**WHAT YOU SHOULD DO:** Could you output the listing that follows exactly, without its images?
★ ★ ★ ★ ★ ★ ★
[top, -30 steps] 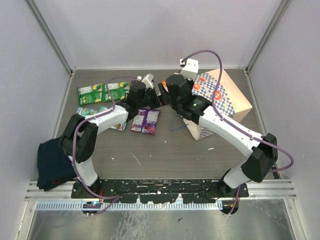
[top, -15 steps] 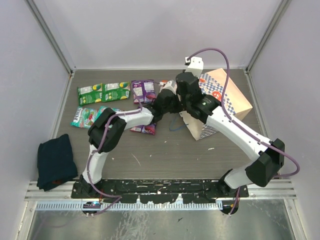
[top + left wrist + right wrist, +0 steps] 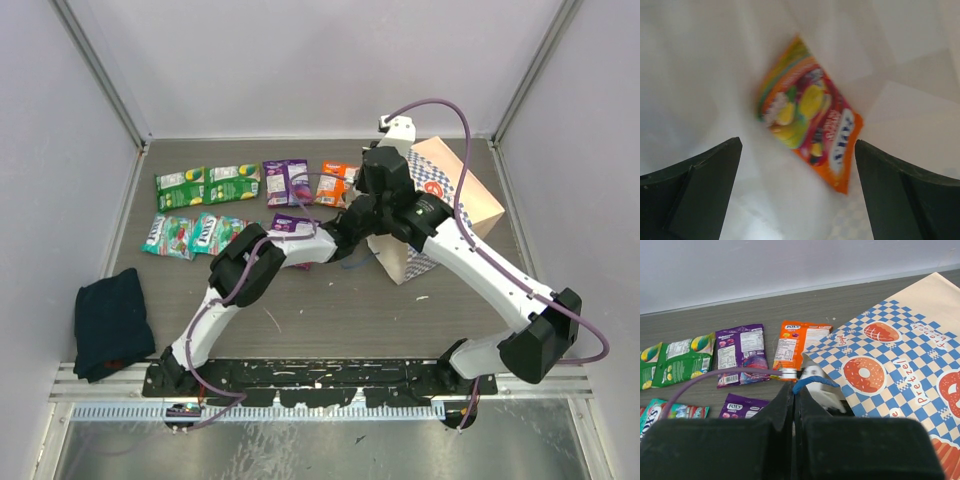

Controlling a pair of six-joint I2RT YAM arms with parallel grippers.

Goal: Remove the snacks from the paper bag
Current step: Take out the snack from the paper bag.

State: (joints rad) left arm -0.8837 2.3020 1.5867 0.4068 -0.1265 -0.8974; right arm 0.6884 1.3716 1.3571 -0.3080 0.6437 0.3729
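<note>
Right of centre in the overhead view, the paper bag [image 3: 455, 195] lies on its side on the table [image 3: 330, 310], blue-and-white checks and red-orange doughnut prints facing up, mouth turned toward the frame's left. The left gripper [image 3: 797, 145] is pushed into that mouth, out of the overhead camera's sight. Its wrist camera shows the fingers spread wide at the lower corners of the frame, holding nothing. One orange-yellow packet [image 3: 807, 117] sits diagonally against the cream lining beyond them, untouched.

The right gripper [image 3: 794, 390] hangs above the bag's open end, jaws pressed together on the thin blue cord handle [image 3: 810, 384], which springs from their tips.

Across the upper left of the table, six packets lie flat in two rows: two green packets [image 3: 181, 187], a purple packet [image 3: 288, 182] and an orange packet [image 3: 336, 183] along the back, and two teal packets [image 3: 168, 235] in front. A second purple packet [image 3: 292, 225] shows partly under the left arm [image 3: 240, 270] just left of the bag's mouth. A dark blue cloth [image 3: 112, 322] sits crumpled at the lower left edge — well apart from the packets
</note>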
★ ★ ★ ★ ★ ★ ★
**SOLUTION:**
[top, -30 steps] 
[top, -15 steps] 
[top + left wrist + right wrist, +0 steps] 

Controlling a pair of six-joint I2RT YAM arms with parallel grippers.

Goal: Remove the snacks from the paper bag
Current step: Take out the snack from the paper bag.

State: (joints rad) left arm -0.8837 2.3020 1.5867 0.4068 -0.1265 -0.8974; right arm 0.6884 1.3716 1.3571 -0.3080 0.6437 0.3729
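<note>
Right of centre in the overhead view, the paper bag [image 3: 455, 195] lies on its side on the table [image 3: 330, 310], blue-and-white checks and red-orange doughnut prints facing up, mouth turned toward the frame's left. The left gripper [image 3: 797, 145] is pushed into that mouth, out of the overhead camera's sight. Its wrist camera shows the fingers spread wide at the lower corners of the frame, holding nothing. One orange-yellow packet [image 3: 807, 117] sits diagonally against the cream lining beyond them, untouched.

The right gripper [image 3: 794, 390] hangs above the bag's open end, jaws pressed together on the thin blue cord handle [image 3: 810, 384], which springs from their tips.

Across the upper left of the table, six packets lie flat in two rows: two green packets [image 3: 181, 187], a purple packet [image 3: 288, 182] and an orange packet [image 3: 336, 183] along the back, and two teal packets [image 3: 168, 235] in front. A second purple packet [image 3: 292, 225] shows partly under the left arm [image 3: 240, 270] just left of the bag's mouth. A dark blue cloth [image 3: 112, 322] sits crumpled at the lower left edge — well apart from the packets
</note>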

Nothing else is needed for the answer.